- Activity -
Reproduce the entries below exactly, but only from the line containing "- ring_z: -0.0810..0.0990" to the line containing "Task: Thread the", inclusive.

======== Extracted entries ========

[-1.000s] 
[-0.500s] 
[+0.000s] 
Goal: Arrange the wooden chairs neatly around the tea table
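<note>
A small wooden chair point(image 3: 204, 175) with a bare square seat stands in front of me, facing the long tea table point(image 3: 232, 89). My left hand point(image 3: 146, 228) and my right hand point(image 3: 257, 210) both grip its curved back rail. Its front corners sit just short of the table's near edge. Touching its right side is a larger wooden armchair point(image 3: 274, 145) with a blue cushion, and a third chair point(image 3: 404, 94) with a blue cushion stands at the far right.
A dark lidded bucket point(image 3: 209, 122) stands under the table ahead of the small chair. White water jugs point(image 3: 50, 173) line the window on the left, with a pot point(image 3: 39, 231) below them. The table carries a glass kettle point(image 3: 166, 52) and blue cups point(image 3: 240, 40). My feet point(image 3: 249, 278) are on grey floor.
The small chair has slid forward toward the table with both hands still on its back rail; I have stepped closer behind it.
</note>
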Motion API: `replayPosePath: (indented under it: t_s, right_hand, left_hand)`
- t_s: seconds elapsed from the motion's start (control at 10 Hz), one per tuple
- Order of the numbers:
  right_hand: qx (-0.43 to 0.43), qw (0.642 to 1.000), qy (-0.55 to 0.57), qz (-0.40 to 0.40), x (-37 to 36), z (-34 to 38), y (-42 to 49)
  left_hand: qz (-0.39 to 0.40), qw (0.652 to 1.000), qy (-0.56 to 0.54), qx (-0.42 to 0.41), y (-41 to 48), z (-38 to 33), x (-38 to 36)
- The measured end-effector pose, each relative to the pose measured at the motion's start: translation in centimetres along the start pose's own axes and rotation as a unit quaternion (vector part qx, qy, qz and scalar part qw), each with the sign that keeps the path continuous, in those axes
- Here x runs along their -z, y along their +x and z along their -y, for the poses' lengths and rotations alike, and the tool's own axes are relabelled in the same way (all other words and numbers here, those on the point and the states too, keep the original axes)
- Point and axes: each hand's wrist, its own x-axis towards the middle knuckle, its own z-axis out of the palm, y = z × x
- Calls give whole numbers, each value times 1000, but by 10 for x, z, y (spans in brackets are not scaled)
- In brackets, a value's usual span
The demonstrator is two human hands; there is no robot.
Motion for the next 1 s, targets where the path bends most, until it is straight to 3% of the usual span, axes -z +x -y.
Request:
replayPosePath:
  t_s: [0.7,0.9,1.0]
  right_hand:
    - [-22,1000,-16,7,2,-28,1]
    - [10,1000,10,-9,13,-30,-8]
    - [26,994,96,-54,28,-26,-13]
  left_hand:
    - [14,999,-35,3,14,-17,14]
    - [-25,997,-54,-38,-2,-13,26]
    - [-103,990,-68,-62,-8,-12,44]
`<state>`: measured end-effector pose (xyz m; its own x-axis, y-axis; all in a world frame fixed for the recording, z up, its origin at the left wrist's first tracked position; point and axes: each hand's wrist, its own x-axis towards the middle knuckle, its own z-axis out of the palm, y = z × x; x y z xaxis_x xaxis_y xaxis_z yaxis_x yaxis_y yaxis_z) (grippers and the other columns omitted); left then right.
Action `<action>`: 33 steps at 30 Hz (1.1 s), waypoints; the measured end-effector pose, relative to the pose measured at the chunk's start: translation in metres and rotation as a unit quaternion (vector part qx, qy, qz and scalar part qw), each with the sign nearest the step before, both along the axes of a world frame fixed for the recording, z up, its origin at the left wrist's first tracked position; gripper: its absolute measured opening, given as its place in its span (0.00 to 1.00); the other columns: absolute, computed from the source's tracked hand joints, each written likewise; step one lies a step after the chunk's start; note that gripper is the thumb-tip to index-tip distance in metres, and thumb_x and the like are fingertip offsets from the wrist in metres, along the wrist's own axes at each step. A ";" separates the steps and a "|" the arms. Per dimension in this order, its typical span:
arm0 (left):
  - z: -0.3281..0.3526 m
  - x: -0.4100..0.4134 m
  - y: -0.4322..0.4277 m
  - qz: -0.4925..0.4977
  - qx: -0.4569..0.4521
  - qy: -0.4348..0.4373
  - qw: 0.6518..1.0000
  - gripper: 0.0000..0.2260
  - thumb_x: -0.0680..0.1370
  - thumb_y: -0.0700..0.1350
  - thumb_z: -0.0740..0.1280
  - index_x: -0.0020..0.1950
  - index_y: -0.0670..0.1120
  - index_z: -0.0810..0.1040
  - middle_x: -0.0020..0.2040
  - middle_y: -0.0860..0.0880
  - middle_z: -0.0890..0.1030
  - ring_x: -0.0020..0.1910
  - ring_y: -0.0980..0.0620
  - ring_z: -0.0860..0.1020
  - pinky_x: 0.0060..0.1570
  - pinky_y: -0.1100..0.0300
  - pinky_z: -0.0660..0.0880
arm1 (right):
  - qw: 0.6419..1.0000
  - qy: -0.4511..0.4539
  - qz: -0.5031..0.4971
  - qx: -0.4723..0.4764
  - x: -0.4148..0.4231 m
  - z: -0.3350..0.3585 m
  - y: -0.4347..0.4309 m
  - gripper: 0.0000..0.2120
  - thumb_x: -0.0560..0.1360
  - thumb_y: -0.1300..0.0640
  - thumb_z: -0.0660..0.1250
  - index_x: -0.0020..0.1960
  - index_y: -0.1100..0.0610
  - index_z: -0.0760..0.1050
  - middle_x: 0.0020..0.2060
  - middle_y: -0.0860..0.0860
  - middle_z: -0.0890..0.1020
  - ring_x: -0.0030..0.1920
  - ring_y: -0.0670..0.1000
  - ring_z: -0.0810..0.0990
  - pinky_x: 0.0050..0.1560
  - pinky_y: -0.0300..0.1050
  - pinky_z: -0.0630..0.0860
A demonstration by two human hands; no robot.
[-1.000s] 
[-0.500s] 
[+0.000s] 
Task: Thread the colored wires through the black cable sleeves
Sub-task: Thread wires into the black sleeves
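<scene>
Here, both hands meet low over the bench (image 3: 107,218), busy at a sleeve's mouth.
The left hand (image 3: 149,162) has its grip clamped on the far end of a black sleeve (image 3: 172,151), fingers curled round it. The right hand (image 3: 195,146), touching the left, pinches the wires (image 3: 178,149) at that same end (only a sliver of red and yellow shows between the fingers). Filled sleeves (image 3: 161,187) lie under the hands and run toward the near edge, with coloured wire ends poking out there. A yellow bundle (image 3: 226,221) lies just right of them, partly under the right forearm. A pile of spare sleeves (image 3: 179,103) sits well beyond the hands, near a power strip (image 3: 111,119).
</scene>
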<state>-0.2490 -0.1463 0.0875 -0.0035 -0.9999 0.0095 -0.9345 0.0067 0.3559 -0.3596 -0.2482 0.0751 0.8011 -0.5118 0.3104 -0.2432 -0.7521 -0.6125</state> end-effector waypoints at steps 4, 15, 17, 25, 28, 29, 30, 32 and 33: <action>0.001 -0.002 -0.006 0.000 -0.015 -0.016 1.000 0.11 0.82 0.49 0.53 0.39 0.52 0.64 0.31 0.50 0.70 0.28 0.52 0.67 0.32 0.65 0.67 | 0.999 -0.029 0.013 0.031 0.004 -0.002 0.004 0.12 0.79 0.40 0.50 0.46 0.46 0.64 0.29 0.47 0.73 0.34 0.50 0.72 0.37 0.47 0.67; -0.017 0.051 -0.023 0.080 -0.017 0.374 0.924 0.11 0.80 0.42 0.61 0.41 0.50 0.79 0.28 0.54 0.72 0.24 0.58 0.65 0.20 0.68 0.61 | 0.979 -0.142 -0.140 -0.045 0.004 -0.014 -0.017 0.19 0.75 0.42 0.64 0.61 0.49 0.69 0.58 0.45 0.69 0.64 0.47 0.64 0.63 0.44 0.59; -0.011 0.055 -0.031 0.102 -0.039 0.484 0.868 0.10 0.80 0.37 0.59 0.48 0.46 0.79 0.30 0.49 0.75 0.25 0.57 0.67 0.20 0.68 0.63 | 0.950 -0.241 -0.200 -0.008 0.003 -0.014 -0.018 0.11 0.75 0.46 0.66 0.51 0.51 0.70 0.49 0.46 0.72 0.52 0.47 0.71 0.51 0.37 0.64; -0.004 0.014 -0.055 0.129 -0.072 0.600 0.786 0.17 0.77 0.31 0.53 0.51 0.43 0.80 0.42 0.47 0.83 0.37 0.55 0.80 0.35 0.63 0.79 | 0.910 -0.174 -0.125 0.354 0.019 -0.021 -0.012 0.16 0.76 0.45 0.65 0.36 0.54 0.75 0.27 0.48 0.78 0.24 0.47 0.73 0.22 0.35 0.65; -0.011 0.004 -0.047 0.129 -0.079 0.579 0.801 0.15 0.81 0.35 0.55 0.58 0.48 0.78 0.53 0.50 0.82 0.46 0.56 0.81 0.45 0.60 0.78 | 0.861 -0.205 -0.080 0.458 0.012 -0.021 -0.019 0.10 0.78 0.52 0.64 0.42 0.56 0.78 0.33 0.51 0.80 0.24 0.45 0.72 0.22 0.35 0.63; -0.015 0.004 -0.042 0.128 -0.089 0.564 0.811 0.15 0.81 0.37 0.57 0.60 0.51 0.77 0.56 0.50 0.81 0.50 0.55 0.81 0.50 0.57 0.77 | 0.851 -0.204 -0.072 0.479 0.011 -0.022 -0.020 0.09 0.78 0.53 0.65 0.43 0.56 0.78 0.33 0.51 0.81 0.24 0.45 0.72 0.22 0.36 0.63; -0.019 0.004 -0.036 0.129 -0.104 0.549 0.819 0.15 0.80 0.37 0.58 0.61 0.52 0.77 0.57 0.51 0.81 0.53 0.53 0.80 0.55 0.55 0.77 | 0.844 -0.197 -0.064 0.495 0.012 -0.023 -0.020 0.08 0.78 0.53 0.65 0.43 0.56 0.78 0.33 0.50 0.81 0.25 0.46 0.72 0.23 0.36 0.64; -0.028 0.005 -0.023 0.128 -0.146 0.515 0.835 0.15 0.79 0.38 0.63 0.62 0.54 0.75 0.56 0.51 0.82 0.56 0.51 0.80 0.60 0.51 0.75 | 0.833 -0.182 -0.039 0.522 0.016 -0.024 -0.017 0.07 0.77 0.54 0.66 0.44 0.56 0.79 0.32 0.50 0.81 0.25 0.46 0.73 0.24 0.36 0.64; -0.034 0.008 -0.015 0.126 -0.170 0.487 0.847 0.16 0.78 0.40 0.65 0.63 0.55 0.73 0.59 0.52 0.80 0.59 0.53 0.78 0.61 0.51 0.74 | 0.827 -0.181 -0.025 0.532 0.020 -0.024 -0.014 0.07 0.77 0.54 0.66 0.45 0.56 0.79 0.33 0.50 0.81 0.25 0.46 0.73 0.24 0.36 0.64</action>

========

- Solution for this task -
  - ring_z: -0.0810..0.0990
  - pinky_x: 0.0050..0.1560
  - pinky_y: -0.0300..0.1050
  - pinky_z: -0.0630..0.0860
A demonstration by two human hands; no robot.
[-1.000s] 
[-0.500s] 
[+0.000s] 
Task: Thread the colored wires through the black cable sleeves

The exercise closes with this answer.